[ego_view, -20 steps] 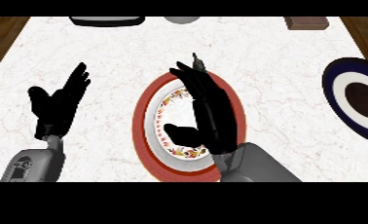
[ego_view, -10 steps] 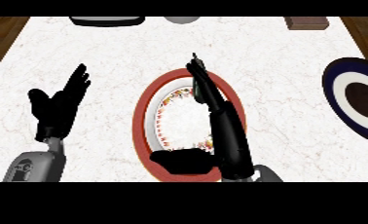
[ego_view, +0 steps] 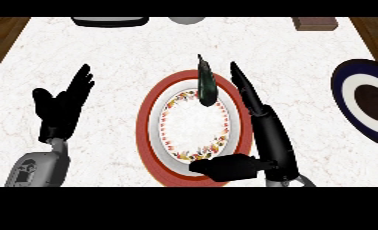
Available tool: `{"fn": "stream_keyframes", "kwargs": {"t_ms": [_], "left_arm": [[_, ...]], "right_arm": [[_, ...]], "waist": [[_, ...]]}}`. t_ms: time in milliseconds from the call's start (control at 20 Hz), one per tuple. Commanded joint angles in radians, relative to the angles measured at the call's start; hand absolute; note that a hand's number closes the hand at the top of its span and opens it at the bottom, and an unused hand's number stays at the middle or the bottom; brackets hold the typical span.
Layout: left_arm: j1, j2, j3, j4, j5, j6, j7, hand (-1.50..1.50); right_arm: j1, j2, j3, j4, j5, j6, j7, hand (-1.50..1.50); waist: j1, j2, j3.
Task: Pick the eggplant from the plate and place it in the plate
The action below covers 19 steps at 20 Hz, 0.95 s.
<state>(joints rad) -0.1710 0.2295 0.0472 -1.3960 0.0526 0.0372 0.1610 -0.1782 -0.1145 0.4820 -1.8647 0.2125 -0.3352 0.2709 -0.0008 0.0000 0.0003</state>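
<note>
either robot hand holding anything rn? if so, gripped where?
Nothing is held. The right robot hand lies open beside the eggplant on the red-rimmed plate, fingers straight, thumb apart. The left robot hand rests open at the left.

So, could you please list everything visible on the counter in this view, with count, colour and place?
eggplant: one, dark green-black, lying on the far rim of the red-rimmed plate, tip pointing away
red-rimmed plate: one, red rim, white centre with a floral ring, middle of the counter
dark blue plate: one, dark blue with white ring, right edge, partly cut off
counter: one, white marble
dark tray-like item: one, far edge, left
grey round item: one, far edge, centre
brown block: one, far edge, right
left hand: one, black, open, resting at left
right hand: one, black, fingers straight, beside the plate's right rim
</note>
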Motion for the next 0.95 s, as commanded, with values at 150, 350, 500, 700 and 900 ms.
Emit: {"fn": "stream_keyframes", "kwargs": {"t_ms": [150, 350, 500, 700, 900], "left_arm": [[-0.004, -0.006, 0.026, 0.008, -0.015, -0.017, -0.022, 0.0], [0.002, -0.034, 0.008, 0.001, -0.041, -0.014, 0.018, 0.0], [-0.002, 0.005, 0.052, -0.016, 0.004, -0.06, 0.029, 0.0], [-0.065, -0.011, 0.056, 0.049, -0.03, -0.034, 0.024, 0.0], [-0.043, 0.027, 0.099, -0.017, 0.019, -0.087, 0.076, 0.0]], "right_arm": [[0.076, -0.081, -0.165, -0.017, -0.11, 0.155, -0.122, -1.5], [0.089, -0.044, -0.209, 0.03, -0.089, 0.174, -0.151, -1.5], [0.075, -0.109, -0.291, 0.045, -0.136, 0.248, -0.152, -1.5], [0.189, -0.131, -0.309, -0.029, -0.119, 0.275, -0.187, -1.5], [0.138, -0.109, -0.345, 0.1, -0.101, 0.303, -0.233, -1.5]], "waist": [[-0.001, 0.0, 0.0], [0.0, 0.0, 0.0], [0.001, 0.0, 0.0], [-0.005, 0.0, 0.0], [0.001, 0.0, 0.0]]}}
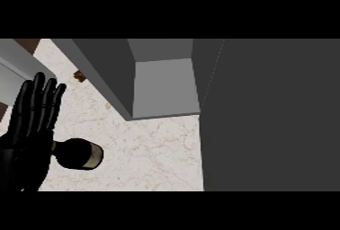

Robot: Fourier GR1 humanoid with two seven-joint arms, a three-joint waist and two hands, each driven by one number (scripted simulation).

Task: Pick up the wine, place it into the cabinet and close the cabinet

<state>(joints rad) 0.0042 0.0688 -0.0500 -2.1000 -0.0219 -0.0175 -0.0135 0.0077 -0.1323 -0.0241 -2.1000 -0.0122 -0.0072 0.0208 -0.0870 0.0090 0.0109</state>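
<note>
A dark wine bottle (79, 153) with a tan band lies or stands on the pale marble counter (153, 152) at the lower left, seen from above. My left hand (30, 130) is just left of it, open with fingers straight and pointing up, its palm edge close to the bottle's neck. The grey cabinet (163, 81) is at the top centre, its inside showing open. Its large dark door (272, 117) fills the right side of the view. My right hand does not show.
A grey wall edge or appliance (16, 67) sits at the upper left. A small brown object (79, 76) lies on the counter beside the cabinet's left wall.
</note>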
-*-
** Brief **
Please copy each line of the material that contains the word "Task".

** Answer below **
Task: Pick the eggplant from the plate and place it in the plate
Task: Pick up the wine, place it into the cabinet and close the cabinet

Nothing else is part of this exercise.